Because she “cares” for this man and so will submissively do anything even if it means risking her own life. The conversations, a meant otherise to add character depth and flesh out the relationship, are terribly uninspired and dull -- almost as if the protagonists have nothing substantial to say at all. Sample:
Neil's awkward 'Beautiful place no, baby?' is met with an insipid 'It is GORGEOUS' from Sonal.
The director’s ineptness is evident in the amateur transitions and the abysmal storytelling -- one that wallows aimlessly at everyplace conceivable; alternatively found in the textbook of horror-movie-must-visits (Churches, graveyards, the woods).
And yet the cinematography, which again could have dramatically improved the film, does nothing to make 3G engaging. Instead, a number of wide shots reduce the impact from crucial scenes and oddly robs the film of any sort of idiosyncrasies.
Yet the most disturbing aspect of the film is the so called suspense.
In terms of performances, Neil Nitin Mukesh is aggressively over the top, while Sonal Chauhan looks disinterested but frowns to express everything: concern/trouble/ content.
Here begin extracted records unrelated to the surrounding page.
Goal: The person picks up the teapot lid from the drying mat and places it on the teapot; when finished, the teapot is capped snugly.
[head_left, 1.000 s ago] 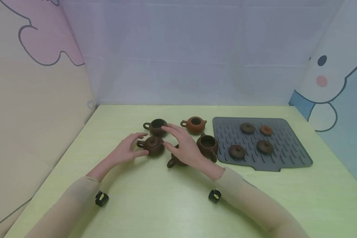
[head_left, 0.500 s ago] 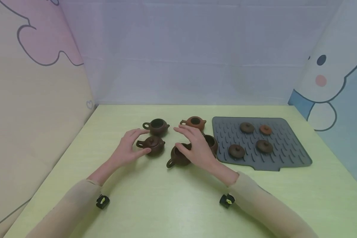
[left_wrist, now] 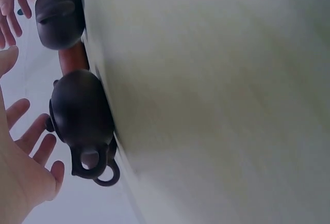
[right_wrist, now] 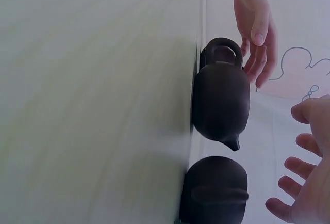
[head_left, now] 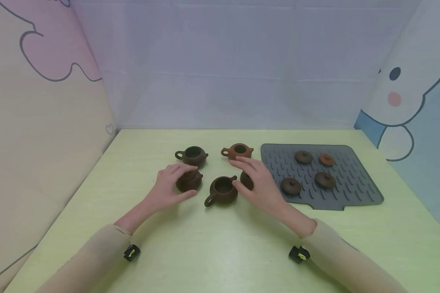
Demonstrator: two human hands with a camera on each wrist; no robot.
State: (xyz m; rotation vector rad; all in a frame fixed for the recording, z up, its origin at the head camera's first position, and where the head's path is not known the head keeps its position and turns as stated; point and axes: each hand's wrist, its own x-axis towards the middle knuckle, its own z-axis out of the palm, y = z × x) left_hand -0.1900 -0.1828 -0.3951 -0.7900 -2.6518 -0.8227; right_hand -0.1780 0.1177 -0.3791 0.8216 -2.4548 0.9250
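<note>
My left hand (head_left: 170, 187) hovers over a small dark brown lidded teapot (head_left: 188, 183), thumb and fingers spread and partly hiding it. In the left wrist view that teapot (left_wrist: 81, 108) stands upright, the fingers apart from its body. My right hand (head_left: 262, 185) is above another dark teapot (head_left: 245, 181), covering most of it, fingers spread and holding nothing. Between the hands sits a lidless brown teapot (head_left: 223, 190), its handle toward the front left; the right wrist view shows its side (right_wrist: 221, 100).
Behind are a dark lidless teapot (head_left: 192, 155) and a reddish lidless one (head_left: 240, 150). On the right a grey ridged mat (head_left: 355, 195) bears several lids, one of them reddish (head_left: 326, 159). Walls of printed cloth (head_left: 220, 81) close off the back and sides.
My right hand has moved right, from over the middle teapot to over the right-hand one, uncovering the middle one. My left hand has shifted slightly right, over the lidded teapot. The teapots stay put.
</note>
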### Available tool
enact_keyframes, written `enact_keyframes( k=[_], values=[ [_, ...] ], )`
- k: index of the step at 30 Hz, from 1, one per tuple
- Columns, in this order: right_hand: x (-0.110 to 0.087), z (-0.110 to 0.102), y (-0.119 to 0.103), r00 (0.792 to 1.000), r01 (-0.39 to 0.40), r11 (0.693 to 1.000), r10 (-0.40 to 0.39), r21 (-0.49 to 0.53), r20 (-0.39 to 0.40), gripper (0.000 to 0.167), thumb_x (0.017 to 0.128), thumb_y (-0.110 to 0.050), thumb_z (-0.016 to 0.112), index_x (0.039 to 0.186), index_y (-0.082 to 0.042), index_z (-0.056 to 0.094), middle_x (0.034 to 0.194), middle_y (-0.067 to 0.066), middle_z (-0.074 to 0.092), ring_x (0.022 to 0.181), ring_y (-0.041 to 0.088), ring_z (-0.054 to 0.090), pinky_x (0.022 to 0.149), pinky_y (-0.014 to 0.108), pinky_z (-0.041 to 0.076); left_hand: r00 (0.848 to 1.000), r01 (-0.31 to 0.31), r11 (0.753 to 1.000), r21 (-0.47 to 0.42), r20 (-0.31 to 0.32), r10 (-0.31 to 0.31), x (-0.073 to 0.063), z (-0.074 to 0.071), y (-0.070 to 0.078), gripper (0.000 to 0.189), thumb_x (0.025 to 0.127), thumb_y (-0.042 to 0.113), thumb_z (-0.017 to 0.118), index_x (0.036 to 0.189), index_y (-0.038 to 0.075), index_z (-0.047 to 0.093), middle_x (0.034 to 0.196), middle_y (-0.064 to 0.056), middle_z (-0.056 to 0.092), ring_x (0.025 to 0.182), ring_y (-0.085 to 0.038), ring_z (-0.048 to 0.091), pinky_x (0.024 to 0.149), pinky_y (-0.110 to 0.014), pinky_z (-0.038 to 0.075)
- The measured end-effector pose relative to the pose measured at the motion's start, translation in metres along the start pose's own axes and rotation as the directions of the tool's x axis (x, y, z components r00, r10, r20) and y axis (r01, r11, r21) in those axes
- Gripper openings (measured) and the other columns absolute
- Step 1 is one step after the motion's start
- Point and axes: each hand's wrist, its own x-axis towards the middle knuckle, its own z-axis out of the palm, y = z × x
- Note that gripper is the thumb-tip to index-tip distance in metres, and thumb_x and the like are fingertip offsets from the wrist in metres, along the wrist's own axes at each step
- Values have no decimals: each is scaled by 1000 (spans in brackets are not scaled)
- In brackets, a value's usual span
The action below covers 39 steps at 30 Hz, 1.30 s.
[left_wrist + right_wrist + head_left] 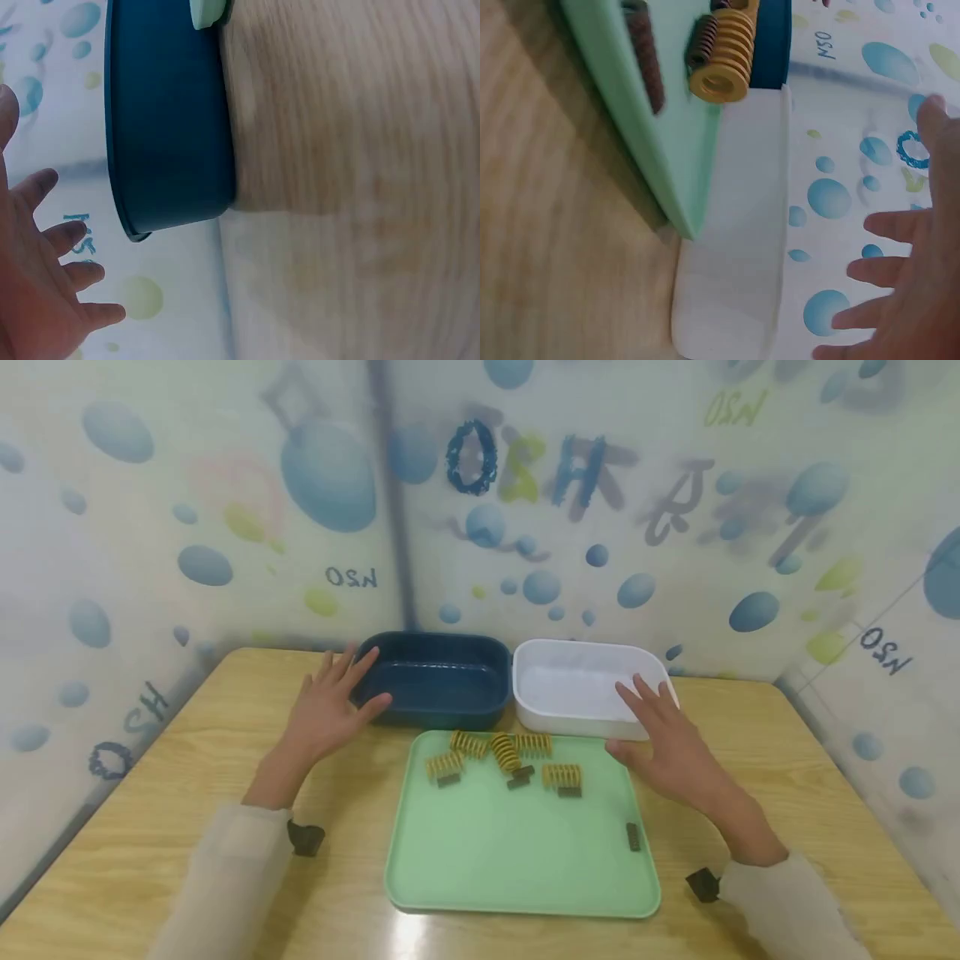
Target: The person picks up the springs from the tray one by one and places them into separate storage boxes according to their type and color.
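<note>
In the head view my left hand (326, 710) is spread beside the left end of a dark blue dish (442, 720), fingertips overlapping its rim. My right hand (667, 747), fingers spread, hovers near the front right of a white dish (581, 727). Neither hand holds anything. Just in front of the dishes lies a green tray (517, 860). On its far half sit several yellow coil springs (562, 775) and several small dark springs (448, 781). One dark spring (633, 837) lies apart near the right rim. The right wrist view shows a yellow spring (724, 67) close up.
The wooden table (150, 827) backs onto a wall (525, 552) printed with blue drops and letters. Both dishes stand side by side along the table's far edge. Dark wrist devices (306, 839) are strapped at both sleeves.
</note>
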Motion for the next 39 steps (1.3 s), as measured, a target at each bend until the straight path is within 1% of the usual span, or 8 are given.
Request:
enact_keyframes(
  k=[7, 11, 15, 21, 27, 32, 36, 39],
  values=[
    [-7, 14, -3, 987, 60, 991, -42, 115, -157, 49, 94, -31, 62, 136, -9, 51, 136, 15, 48, 124, 35, 41, 97, 60, 34, 996, 61, 981, -185, -54, -72, -4, 15, -11, 72, 96, 53, 47, 153, 14, 25, 157, -18, 14, 140, -47, 3, 106, -67, 9],
    [-6, 20, -4, 989, 85, 977, -58, 196, -139, 37, 94, -22, 62, 129, -10, 58, 120, 8, 61, 105, 23, 55, 82, 46, 48, 991, 82, 954, -290, -73, -108, -6, 20, -16, 68, 98, 46, 49, 152, 13, 26, 156, -20, 14, 141, -45, 3, 106, -67, 10],
    [-4, 27, -5, 995, 78, 956, -55, 283, -88, 29, 95, -19, 62, 122, -8, 64, 108, 4, 68, 92, 14, 59, 69, 33, 52, 986, 111, 909, -402, -71, -152, -9, 23, -21, 64, 100, 43, 46, 153, 16, 23, 158, -15, 12, 141, -42, 6, 107, -66, 11],
    [-2, 39, 1, 1000, 8, 901, -4, 433, -9, 26, 96, -21, 60, 119, -10, 65, 110, -1, 67, 92, 13, 60, 71, 28, 53, 968, 160, 786, -597, -61, -243, -11, 32, -34, 59, 102, 42, 39, 154, 23, 20, 159, -7, 15, 141, -38, 15, 109, -60, 18],
    [-2, 49, 9, 998, -62, 774, 27, 631, 65, 25, 97, -16, 58, 118, -5, 64, 114, 9, 65, 94, 18, 63, 76, 27, 52, 948, 176, 643, -745, -48, -314, -11, 36, -36, 58, 103, 40, 40, 153, 17, 23, 158, -4, 20, 143, -24, 14, 115, -44, 12],
    [0, 59, 12, 993, -110, 709, 44, 696, 111, 27, 96, -14, 60, 120, -2, 63, 116, 14, 64, 90, 18, 63, 69, 27, 52, 944, 176, 537, -825, -13, -330, -10, 38, -34, 60, 101, 30, 49, 152, 11, 23, 158, -5, 17, 144, -25, 12, 115, -40, 9],
    [1, 64, 12, 989, -141, 717, 71, 683, 130, 28, 94, -15, 63, 119, -3, 63, 115, 12, 65, 90, 19, 62, 70, 27, 51, 952, 179, 527, -831, 11, -305, -8, 41, -34, 64, 98, 28, 56, 152, 19, 25, 158, 0, 17, 142, -29, 17, 114, -42, 17],
    [0, 66, 12, 989, -136, 737, 63, 662, 132, 29, 92, -15, 66, 118, -3, 64, 115, 10, 65, 93, 22, 62, 75, 28, 52, 956, 176, 560, -810, 4, -295, -8, 45, -36, 62, 97, 29, 57, 152, 23, 27, 158, 3, 19, 141, -29, 19, 113, -38, 22]
  ],
)
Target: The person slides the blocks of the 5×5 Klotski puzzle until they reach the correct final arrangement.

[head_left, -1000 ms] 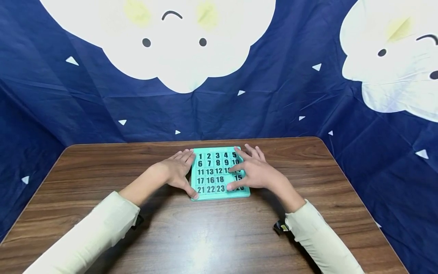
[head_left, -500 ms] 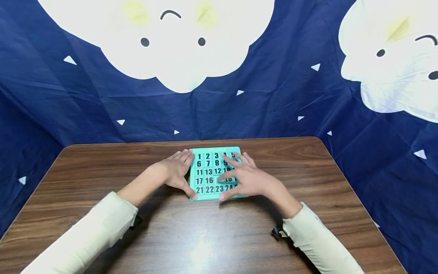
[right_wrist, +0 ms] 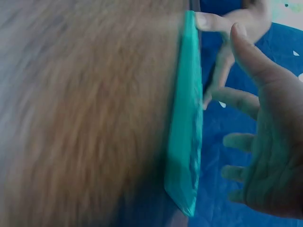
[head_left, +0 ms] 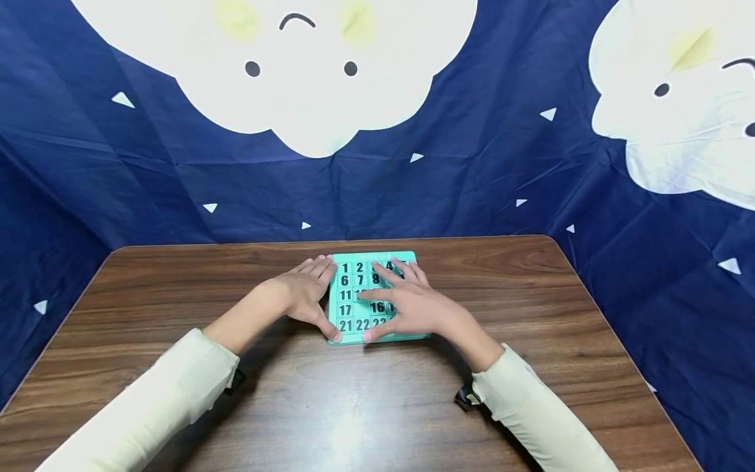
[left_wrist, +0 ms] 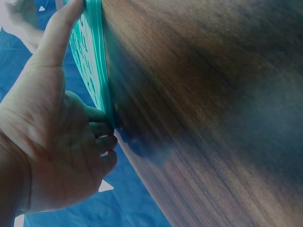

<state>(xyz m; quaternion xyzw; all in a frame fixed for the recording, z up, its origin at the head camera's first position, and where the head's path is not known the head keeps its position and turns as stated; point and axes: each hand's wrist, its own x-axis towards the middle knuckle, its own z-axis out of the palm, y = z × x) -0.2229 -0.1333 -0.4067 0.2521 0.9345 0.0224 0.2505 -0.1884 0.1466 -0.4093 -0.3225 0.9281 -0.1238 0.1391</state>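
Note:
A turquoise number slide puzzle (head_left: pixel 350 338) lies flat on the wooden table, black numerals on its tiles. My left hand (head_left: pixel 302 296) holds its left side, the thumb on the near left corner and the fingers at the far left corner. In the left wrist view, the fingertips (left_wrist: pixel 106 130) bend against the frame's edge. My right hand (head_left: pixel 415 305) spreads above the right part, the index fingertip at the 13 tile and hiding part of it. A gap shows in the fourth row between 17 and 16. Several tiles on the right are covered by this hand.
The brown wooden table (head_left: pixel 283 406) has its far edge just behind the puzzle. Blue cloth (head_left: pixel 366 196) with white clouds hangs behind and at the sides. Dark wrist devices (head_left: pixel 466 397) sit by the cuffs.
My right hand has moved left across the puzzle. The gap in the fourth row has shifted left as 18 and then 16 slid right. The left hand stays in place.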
Neil’s kohl-lined eyes, the leather-jacket and oddball-expressions trivialise his troubles rather than give them any depth while his body language is consistently uncomfortable.
The long run time doesn’t help ease our woes either.
Somewhere out there was an ambitious plot that went mind-bogglingly haywire. What we are left with is a tacky production that becomes a tele-comical excuse for Neil Nitin Mukesh and Sonal Chauhan’s many, many vicious lovemaking sessions (one distasteful scene involves sucking of finger in a bathtub where Neil goes on to place a ring on the lady's finger with his tongue. Yes).
Watch 3G only for a few cheap thrills.